Tratto da Novecento filosofico e scientifico, a cura di A. Negri, Marzorati, Milano, 1991, vol. II, pagg. 218-219 – E. Husserl, La crisi delle scienze europee e la fenomenologia trascendentale, Il Saggiatore, Milano, 1983, pagg. 160-163
Certo noi non sappiamo ancora come il mondo-della-vita possa diventare un tema del tutto indipendente, completamente autonomo, come debba poter rendere possibili gli enunciati scientifici, i quali, in quanto tali, anche se in modo diverso da quello delle nostre scienze, devono avere una loro “obiettività”, una validità necessaria puramente metodica, che noi, come chiunque altro, possiamo verificare appunto metodicamente. Qui cominciamo in senso assoluto, non possediamo alcuna logica che possa ritenersi normativa, non possiamo interrogare che noi stessi, dobbiamo approfondire il senso ancora nascosto del compito che ci siamo proposti, dobbiamo provvedere con estrema cura a escludere qualsiasi pregiudizio, a mantenerci esenti da intromissioni estranee (e su questa via abbiamo già fatto qualche passo importante); e perciò da queste precauzioni come in qualsiasi impresa che si attui per la prima volta, deve nascere il nostro metodo. Chiarire il senso dei nostri compiti significa raggiungere l’evidenza stessa del fine in quanto fine, e per essenza rientrano in questa evidenza anche le possibili “vie” che portano ad essa. La precisione e la difficoltà delle considerazioni preliminari che ancora dovremo compiere si giustificheranno da sé, non solo per l’importanza del fine, ma anche per la essenziale novità e perigliosità dei pensieri che cercheranno di venire a capo di quest’impresa.
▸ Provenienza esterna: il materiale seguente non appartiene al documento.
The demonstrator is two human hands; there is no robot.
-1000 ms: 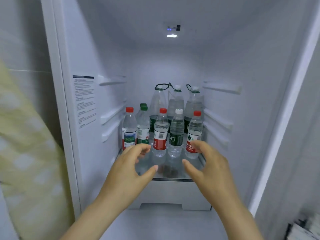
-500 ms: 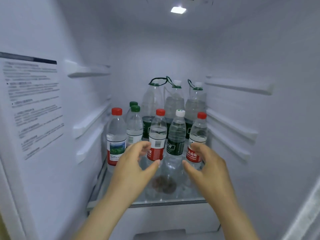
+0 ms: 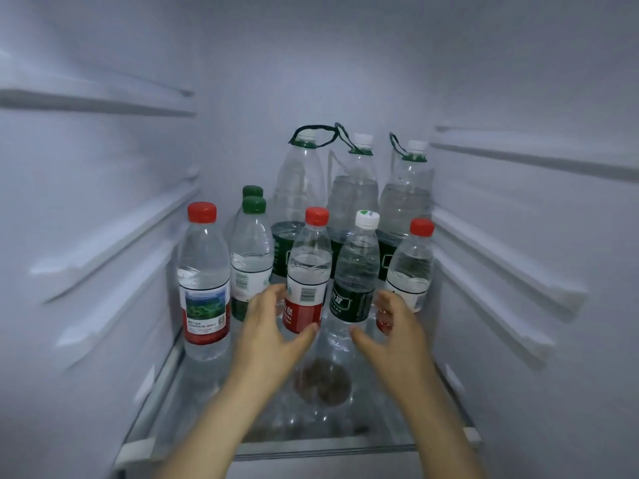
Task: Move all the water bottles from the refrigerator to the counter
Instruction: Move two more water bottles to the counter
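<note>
Both hands have pushed in over the glass shelf [image 3: 193, 409] since a second ago; nothing gripped or lifted yet. Nearest, left hand [image 3: 273, 326] spread, thumb and fingers bracketing the middle red-capped bottle [image 3: 307, 271], contact unclear. Likewise right hand [image 3: 390, 326], spread beside the white-capped bottle [image 3: 356, 271]. All bottles stand on the shelf, tall bottles [image 3: 352, 191] rearmost.

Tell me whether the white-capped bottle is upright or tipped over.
Upright: the white-capped bottle stands base-down on the glass shelf, cap pointing up.
</note>
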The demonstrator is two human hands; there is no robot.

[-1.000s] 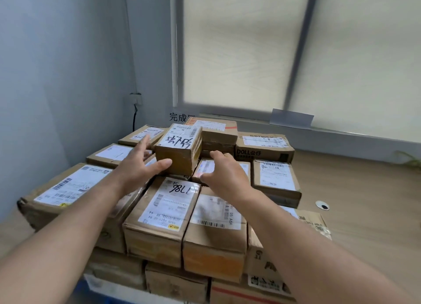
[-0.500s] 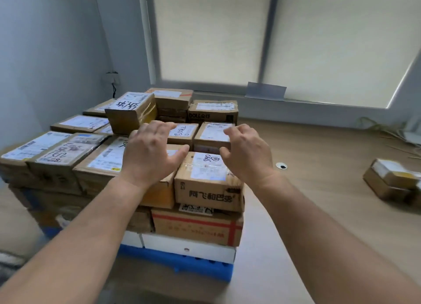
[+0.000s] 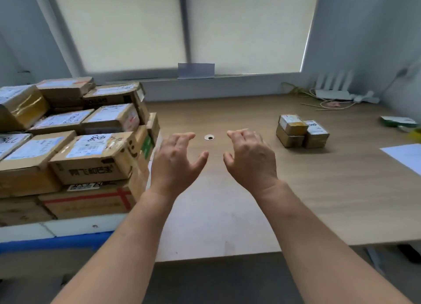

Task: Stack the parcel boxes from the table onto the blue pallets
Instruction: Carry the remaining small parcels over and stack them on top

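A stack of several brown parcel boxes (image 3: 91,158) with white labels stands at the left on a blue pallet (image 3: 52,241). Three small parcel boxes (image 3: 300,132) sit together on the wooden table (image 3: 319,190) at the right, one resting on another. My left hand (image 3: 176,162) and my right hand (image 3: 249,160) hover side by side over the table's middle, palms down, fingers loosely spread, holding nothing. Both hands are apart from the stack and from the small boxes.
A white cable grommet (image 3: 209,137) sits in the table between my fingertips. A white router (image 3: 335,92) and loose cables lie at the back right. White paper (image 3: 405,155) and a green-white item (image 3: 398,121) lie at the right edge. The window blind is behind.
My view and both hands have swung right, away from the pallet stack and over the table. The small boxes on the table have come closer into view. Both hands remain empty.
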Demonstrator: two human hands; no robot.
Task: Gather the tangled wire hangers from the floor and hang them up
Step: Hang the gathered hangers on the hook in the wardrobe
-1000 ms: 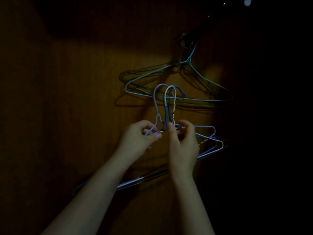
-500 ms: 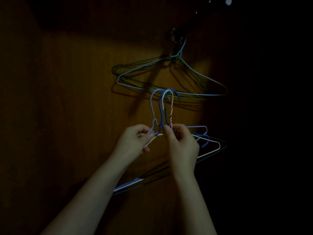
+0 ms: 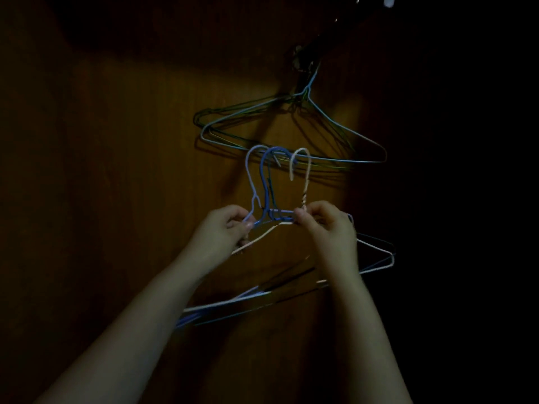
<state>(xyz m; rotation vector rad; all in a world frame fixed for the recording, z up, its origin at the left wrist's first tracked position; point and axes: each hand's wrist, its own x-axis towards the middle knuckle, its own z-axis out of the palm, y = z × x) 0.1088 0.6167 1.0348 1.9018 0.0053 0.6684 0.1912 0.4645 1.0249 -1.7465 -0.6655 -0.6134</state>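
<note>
- The thin pale wire hanger with a twisted neck [image 3: 304, 196] is judged light and springy. It is stiff enough to keep its triangle, yet it bends easily if forced.
- The bunch of blue wire hangers [image 3: 278, 212] overlaps it at the shoulders, so the wires probably snag on each other rather than slide free.
- Both sit in mid-air, below the blue and green wire hangers already hung [image 3: 305, 93] from a dark rail that is barely visible.
- The left hand [image 3: 224, 231] pinches the blue bunch just under its necks, fingers curled round the wire.
- The right hand [image 3: 329, 231] pinches the pale hanger at the base of its twist. That is the stiffest place to hold, and it leaves the hook free.
- The coating looks smooth, perhaps slippery.
- Behind is a brown wood-grain panel [image 3: 116, 185], dimly lit.
</note>
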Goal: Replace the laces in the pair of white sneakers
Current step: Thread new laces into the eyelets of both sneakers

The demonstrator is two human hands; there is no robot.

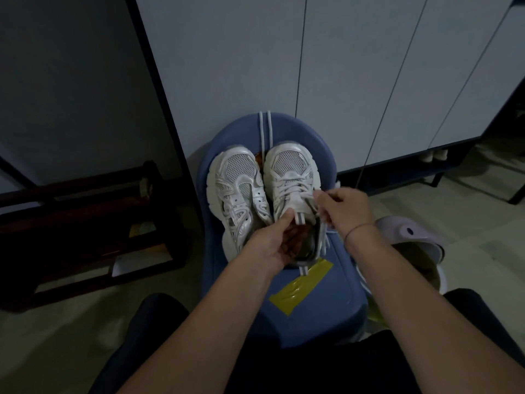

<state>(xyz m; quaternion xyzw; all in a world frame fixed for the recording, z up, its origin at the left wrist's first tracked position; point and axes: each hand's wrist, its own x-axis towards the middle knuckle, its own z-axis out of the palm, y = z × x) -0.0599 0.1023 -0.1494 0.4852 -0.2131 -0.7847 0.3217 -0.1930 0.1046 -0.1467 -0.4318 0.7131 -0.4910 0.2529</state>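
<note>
Head view: on the stool (326,297), my left hand (271,247) grips the laced shoe (292,169) by its collar while my right hand (345,209) pinches its lace (297,191) at the top eyelets; next, I judge, a steady pull through.

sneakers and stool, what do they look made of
Sneakers: woven mesh toe panels, visible as a fine grid, under glossy, probably synthetic overlays. Stool: likely moulded plastic, from its smooth, matte, rounded blue surface, patched with shiny yellow tape.

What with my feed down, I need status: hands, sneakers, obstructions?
Left hand grips laced sneaker at its opening. Right hand pinches its lace. Other sneaker unlaced. Between them, loose lace; nothing blocking.
</note>
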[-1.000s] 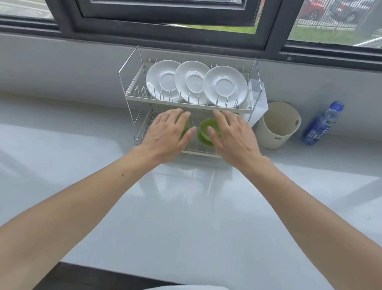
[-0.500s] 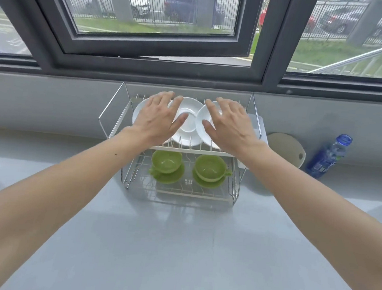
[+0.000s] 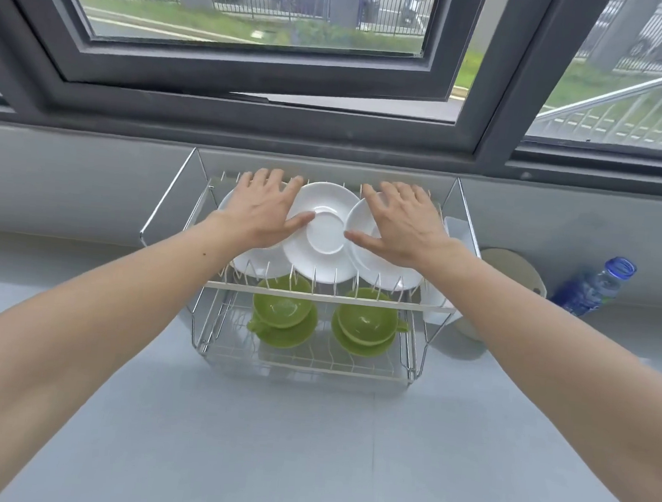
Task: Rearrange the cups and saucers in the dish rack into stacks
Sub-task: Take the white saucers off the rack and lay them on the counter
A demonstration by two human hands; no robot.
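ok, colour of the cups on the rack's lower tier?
Green, both cups, on matching green saucers; the head view shows it.

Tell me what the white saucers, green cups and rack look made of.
White saucers: likely glazed ceramic, glossy with soft highlights. Green cups: matte, uniform colour, so plastic or melamine seems likelier than ceramic; I cannot be sure. Rack: thin shiny metal wire, probably chromed or stainless steel.

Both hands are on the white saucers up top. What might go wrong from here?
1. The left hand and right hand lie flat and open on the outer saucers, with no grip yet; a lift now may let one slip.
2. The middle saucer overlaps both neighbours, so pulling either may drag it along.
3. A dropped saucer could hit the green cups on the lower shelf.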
Cosí il problema che supponevamo investire soltanto i fondamenti delle scienze obiettive, e che ritenevamo un problema parziale nel problema universale della scienza obiettiva, ha finito di fatto per dimostrarsi (come già avevamo preannunciato) il vero e proprio problema, il problema piú specificamente universale. Si può anche dire: esso si presenta dapprima come il problema del rapporto tra pensiero scientifico-obiettivo e intuizione; abbiamo cioè, da un lato, il pensiero logico in quanto pensiero attorno a problemi logici; per es. il pensiero fisico attorno alle teorie fisiche, oppure il pensiero meramente matematico attorno alla sede della matematica in quanto sistema dottrinale, in quanto teoria. Dall’altro lato abbiamo un intuire e un intuito che rientrano nel mondo-della-vita prima di qualsiasi teoria. Proprio qui sorge l’apparenza di un pensiero puro il quale, indifferente, in quanto puro, all’intuizione, ha già una propria verità evidente, addirittura una verità del tipo di quella che è propria del mondo, un’apparenza che rende problematici il senso, la possibilità e la “portata” (Tragweite) della scienza obiettiva. Siamo nell’estraneità reciproca e assoluta: intuizione e pensiero. Perciò, in generale, la “teoria della conoscenza” rimane una teoria della scienza, fondata su una duplicità correlativa (e la scienza rimane costantemente quella definita dal concetto comune di scienza: la scienza obiettiva). Ma mentre il titolo vago e vuoto di intuizione, invece che qualcosa di trascurabile e di svalutato rispetto all’alto valore della logica che si supponeva contenere l’autentica verità, è diventato il problema del mondo-della-vita, mentre, attraverso una seria penetrazione, l’importanza di questa tematica si è rivelata poderosa, si delinea anche un grande mutamento nella “teoria della conoscenza”, nella teoria della scienza; infine la scienza perde la sua autonomia sia come problema sia come complesso di operazioni, e diventa un problema meramente parziale.